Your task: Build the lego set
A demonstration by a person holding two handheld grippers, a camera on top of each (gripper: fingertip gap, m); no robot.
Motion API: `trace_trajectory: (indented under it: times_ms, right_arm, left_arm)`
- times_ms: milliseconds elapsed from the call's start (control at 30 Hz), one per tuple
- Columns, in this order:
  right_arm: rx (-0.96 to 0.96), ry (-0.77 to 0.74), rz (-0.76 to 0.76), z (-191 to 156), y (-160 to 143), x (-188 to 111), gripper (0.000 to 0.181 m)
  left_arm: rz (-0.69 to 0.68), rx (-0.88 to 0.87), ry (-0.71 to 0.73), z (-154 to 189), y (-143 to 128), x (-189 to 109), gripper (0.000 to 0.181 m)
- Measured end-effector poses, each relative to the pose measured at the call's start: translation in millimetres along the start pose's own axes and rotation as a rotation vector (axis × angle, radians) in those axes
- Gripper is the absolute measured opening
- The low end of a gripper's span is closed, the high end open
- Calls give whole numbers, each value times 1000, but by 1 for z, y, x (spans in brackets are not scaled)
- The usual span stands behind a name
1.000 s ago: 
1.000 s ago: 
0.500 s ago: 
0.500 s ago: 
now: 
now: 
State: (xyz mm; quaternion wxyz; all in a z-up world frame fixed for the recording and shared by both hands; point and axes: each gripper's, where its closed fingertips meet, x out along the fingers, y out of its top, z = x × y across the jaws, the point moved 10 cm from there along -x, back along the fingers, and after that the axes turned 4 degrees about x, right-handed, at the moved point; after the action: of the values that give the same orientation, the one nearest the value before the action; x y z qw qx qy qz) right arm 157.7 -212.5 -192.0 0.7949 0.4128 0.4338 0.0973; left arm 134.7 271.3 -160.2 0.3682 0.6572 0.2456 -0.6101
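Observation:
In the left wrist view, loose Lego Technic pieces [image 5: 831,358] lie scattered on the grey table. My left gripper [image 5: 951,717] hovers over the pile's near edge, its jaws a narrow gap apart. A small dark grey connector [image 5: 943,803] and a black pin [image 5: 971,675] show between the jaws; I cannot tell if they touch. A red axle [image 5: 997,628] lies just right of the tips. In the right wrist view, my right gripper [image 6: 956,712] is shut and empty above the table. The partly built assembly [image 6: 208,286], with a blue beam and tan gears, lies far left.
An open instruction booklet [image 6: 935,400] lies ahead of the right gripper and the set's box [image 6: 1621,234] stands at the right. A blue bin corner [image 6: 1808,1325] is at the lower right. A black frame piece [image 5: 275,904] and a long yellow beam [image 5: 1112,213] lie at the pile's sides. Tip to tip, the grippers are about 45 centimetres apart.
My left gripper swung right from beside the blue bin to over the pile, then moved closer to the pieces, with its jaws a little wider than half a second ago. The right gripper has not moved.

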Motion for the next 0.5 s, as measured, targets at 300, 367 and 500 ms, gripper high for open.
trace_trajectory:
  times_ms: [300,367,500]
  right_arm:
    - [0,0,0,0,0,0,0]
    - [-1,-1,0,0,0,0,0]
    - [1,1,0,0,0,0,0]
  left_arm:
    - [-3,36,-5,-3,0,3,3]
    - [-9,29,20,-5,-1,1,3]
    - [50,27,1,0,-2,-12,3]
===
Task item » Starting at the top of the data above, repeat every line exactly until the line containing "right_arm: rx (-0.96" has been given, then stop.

Answer to the exercise »
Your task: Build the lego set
A demonstration by a person holding two handheld grippers, a camera on top of each (gripper: fingertip gap, m); no robot.
Motion API: `trace_trajectory: (indented under it: times_ms, right_arm, left_arm)`
- times_ms: milliseconds elapsed from the call's start (control at 30 Hz), one per tuple
- Columns, in this order:
  right_arm: rx (-0.96 to 0.96), ry (-0.77 to 0.74), rz (-0.76 to 0.76), z (-191 to 156), y (-160 to 143), x (-188 to 111), gripper (0.000 to 0.181 m)

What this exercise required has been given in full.